[WHAT TO PRODUCE]: Print nothing but the lines below starting at the line that holds "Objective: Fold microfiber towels" and ending at the line that holds "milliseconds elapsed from", including both, each exactly as written.

[DATA PROVIDED]:
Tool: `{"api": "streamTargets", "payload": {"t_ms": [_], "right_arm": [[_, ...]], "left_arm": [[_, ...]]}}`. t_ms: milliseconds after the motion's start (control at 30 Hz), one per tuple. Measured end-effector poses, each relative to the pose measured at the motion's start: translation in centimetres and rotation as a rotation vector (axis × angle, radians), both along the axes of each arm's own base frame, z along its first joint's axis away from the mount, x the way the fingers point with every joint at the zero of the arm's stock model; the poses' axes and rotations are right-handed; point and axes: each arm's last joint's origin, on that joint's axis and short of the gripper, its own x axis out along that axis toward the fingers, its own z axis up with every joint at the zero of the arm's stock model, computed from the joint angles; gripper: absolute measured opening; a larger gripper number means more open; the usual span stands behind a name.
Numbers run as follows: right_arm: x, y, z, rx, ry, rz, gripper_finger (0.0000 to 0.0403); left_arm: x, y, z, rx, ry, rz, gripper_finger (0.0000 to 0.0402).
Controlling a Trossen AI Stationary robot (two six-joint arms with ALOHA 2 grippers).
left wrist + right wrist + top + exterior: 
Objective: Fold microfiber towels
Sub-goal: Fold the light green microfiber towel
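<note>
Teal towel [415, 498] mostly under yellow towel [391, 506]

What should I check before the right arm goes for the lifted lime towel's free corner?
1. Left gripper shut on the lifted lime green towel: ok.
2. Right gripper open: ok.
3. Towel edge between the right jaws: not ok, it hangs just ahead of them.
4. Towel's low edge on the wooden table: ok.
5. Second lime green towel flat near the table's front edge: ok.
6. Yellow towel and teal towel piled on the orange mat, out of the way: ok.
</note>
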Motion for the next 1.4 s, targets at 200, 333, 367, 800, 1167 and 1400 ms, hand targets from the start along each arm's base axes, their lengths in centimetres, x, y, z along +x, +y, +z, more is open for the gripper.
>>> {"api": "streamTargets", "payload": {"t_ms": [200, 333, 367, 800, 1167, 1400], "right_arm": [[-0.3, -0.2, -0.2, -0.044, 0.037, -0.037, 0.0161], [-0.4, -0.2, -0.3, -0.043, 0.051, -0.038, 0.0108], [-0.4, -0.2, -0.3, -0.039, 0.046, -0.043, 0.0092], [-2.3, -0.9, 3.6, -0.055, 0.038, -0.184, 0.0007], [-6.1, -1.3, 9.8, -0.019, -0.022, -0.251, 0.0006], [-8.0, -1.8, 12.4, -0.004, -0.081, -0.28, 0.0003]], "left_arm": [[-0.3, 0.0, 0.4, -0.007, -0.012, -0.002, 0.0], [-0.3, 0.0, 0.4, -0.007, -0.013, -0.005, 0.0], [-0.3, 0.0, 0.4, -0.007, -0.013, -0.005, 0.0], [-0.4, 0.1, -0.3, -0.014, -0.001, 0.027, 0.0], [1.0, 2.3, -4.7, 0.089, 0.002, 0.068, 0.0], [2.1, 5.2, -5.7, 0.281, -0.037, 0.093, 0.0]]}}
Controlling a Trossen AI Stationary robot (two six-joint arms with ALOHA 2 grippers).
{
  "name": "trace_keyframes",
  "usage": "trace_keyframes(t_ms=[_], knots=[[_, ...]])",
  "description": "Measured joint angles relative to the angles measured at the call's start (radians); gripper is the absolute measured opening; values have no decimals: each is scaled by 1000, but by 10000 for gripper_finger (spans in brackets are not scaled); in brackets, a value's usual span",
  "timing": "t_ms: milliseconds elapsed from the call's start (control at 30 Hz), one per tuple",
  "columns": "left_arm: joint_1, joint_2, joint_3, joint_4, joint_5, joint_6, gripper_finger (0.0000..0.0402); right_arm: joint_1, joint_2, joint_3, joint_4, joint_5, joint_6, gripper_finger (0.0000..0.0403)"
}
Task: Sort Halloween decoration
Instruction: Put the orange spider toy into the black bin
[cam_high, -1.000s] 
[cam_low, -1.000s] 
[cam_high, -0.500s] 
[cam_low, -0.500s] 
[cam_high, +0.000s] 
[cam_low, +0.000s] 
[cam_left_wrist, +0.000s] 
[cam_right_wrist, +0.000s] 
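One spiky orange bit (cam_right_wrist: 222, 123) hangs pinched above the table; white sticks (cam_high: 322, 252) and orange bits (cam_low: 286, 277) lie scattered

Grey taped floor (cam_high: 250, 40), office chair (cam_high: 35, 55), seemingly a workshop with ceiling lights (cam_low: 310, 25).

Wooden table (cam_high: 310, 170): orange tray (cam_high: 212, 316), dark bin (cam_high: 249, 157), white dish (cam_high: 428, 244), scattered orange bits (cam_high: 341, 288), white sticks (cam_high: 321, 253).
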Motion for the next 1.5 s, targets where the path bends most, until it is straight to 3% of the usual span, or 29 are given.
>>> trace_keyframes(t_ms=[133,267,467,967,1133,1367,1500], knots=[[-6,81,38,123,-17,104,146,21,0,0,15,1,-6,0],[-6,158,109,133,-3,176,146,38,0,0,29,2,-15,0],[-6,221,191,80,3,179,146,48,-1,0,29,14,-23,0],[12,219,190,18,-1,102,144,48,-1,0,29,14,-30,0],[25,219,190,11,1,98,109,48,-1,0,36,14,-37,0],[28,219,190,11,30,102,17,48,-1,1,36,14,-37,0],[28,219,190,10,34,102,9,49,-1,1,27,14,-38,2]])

[ANSWER BELOW]:
Objective: Fold microfiber towels
Sub-goal: Fold the light green microfiber towel
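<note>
Teal towel [415, 498] mostly under yellow towel [391, 506]

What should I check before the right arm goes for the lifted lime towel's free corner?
1. Left gripper shut on the lifted lime green towel: ok.
2. Right gripper open: ok.
3. Towel edge between the right jaws: not ok, it hangs just ahead of them.
4. Towel's low edge on the wooden table: ok.
5. Second lime green towel flat near the table's front edge: ok.
6. Yellow towel and teal towel piled on the orange mat, out of the way: ok.
</note>
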Motion for the next 1.4 s, targets at 200, 333, 367, 800, 1167 and 1400 ms, hand targets from the start along each arm's base axes, their lengths in centimetres, x, y, z along +x, +y, +z, more is open for the gripper.
>>> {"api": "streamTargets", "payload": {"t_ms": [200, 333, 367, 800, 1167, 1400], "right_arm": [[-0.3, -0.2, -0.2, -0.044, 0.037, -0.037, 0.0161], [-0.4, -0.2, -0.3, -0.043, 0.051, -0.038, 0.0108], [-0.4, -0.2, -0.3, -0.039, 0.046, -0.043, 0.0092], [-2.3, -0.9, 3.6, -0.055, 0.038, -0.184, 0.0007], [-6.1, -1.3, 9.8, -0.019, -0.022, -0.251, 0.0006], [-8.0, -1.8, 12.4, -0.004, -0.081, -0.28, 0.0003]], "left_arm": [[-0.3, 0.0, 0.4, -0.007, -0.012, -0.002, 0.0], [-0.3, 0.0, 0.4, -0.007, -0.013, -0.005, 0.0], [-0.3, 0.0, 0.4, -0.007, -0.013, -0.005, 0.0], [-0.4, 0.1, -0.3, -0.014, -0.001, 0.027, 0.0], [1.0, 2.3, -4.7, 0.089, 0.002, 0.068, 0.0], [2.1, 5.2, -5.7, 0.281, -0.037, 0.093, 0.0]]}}
Controlling a Trossen AI Stationary robot (two six-joint arms with ALOHA 2 grippers).
{
  "name": "trace_keyframes",
  "usage": "trace_keyframes(t_ms=[_], knots=[[_, ...]])",
  "description": "Measured joint angles relative to the angles measured at the call's start (radians); gripper is the absolute measured opening; values have no decimals: each is scaled by 1000, but by 10000 for gripper_finger (spans in brackets are not scaled); in brackets, a value's usual span",
  "timing": "t_ms: milliseconds elapsed from the call's start (control at 30 Hz), one per tuple",

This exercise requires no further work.